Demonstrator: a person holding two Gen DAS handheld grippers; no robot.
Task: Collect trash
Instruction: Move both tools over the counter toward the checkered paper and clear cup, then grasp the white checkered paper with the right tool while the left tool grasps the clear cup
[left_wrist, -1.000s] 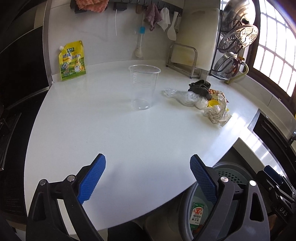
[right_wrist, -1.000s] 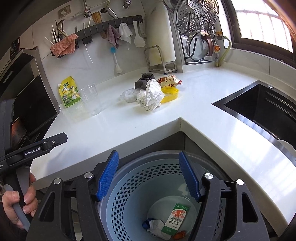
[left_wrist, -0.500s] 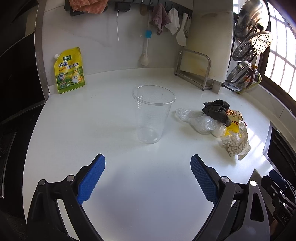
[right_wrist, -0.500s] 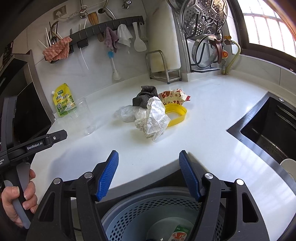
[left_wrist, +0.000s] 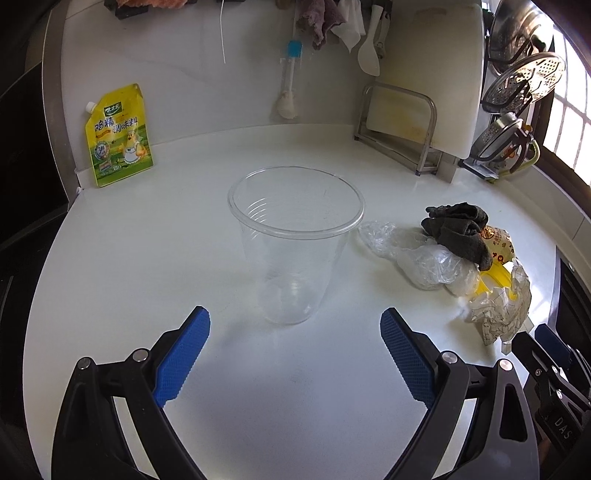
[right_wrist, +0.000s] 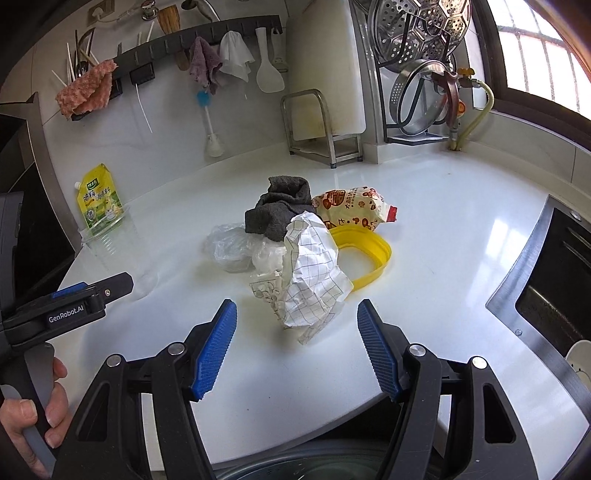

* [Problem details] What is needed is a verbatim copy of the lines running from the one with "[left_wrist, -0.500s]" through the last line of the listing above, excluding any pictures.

* [Result]
[left_wrist, -0.500s] 
[right_wrist, -0.500s] 
[left_wrist, +0.000s] 
[right_wrist, +0.000s] 

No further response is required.